Sus ojos no eran violeta (sino azules), ganó su primer Óscar por una traqueotomía y sus primeros romances fueron inventados. En Elizabeth Taylor: las cintas perdidas, el documental dirigido y escrito por la norteamericana Nanette Burstein (Nueva York, 1970), la actriz se desenmascara a sí misma en un material inédito grabado por el periodista Richard Meryman en 1964, el momento más álgido de su carrera.
“No me gusta la fama. No me gusta la sensación de pertenecer al público”, confiesa Elizabeth Taylor (1932-2011), quien se hizo famosa con 10 años con El coraje de Lassie (Fred M. Wilxox, 1946). El productor de la película, Sam Max, describió su presencia como «un eclipse de sol».
Su compañero de reparto, Roddy McDowall -quien dijo de ella que era «la cosa más hermosa que he visto en mi vida»– se convertiría, junto con Montgomery Clift y Rock Hudson, en lo que llamaría «su santuario de amigos gays: «nunca tenían un interés en mí más allá de la amistad».
Y, sin embargo, ella confiesa que el público la veía fea -«guapa por fuera pero no por dentro, por culpa de mis errores personales»-. Se casó con los cinco hombres de los que se enamoró porque «adoraba ser la novia de la boda». Recuerda su primer divorcio, a los 10 y nueve años, como su primer momento de libertad (hasta entonces, había vivido bajo la tutela de su madre): estaba alojada en el Hotel Plaza de Nueva York y empezaba una vida frenética.
Tenía una asignatura pendiente con la industria que la veía como una movie star, más que como una actriz. «Me sentía como una marioneta: la Metro Goldwyn Mayer me obligaba a hacer papeles que odiaba». Confiesa que ganó su primer Óscar -por Una mujer marcada (Daniel Mann, 1961)- gracias a la traqueotomía que tuvieron que practicarle a causa de una neumonía («la película era espantosa»).
En este sentido, una de las declaraciones más llamativas de Elizabeth Taylor: las cintas perdidas es: «Si hubiera sido ambiciosa con mi carrera habría hecho Ben-Hur«. Un ejercicio de autocrítica sobre papeles de los que se muestra profundamente arrepentida.
Decían de ella que “cuando se trataba de negocios era despiadada”: fue la primera persona de la historia del cine que cobró un millón de dólares por una película –Cleopatra (Joseph L. Mankiewicz y Rouben Mamoulian, 1963), y además pidió el 10% de la recaudación. Richard Burton confesaba que nunca le perdonó haber cobrado solo 300.000 $. La película fue tan sonada por la envergadura de la producción como por el tórrido romance que vivieron.
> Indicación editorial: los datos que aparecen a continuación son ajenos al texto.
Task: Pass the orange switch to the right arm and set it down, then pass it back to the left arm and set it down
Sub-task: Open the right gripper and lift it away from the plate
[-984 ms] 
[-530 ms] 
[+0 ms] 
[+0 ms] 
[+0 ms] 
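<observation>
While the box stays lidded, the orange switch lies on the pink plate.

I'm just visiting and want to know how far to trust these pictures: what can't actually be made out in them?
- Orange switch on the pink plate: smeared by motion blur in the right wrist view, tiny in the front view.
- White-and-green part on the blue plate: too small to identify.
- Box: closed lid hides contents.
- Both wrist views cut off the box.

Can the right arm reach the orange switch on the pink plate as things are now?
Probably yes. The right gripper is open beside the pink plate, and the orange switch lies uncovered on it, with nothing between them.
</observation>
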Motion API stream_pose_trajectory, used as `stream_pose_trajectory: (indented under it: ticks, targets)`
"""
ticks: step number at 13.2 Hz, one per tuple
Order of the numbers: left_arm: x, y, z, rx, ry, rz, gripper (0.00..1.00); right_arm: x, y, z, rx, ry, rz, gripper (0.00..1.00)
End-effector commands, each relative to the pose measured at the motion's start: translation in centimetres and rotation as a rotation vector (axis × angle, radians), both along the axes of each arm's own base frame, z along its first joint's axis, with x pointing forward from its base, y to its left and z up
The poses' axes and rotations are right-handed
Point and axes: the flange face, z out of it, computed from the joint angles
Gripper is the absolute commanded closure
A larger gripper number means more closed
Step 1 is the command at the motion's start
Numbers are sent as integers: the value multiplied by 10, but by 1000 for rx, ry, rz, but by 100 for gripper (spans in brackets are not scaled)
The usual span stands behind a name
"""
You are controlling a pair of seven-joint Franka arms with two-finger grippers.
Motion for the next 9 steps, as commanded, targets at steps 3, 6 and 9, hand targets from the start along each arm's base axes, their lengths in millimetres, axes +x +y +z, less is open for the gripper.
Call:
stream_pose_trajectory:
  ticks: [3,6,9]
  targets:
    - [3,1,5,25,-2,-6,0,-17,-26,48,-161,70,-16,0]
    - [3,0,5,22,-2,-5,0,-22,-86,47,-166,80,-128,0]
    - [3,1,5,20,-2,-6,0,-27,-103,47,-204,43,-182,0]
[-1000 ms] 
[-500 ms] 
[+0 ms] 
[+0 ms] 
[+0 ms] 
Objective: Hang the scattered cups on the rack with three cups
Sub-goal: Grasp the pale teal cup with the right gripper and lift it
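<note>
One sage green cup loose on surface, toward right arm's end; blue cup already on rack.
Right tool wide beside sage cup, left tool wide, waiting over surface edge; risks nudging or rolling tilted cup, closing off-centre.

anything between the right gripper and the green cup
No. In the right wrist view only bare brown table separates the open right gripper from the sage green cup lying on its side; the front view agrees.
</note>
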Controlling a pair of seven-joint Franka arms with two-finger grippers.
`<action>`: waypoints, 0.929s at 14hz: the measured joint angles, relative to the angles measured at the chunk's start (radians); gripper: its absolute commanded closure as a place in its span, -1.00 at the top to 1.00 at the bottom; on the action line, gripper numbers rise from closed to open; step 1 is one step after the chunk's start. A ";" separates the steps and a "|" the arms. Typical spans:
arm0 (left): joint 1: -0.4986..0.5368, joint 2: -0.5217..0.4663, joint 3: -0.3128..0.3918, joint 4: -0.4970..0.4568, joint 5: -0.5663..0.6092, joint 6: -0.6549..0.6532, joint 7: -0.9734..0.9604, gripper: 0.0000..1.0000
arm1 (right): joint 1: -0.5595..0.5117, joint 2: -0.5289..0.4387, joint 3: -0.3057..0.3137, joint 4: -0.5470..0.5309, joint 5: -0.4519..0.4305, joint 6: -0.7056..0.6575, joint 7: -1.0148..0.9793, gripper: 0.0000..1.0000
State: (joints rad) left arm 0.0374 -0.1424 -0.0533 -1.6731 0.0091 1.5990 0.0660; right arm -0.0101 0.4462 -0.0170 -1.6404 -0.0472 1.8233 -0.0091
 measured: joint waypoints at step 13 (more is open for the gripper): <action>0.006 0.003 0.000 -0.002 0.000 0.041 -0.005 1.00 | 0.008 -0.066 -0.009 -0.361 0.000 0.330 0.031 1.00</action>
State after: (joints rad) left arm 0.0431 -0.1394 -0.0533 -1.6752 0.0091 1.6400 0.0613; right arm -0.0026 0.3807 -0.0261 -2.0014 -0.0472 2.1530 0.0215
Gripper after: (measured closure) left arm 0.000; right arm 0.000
“Amo no ser yo, sino la mujer de Richard” confesó la actriz. De él dice que se llevaba muy bien con sus hijos porque tenia su misma edad mental. Su historia de amor fue altamente mediática: «los paparazzi se disfrazaban de curas o fontaneros para acercarse a nuestra casa».
Con Burton volvería a trabajar en varias ocasiones. Compartieron el título que la consagraría como actriz ¿Quién teme a Virginia Wolf? (Mike Nichols, 1966). Con este trabajo estuvo, por fin, a la altura del público, la crítica y la propia industria. Fue un papel desafiante que le valió su segundo (merecido) Oscar. Atrás quedaba la actriz que temblaba y sudaba en el set porque no tenía formación y solo se guiaba por su instinto.
“Hay una calma en ti que es hermosa”, es la conclusión de Meryman, su entrevistador, después de las 40 horas de grabación y varios whiskies con soda entre las cintas perdidas.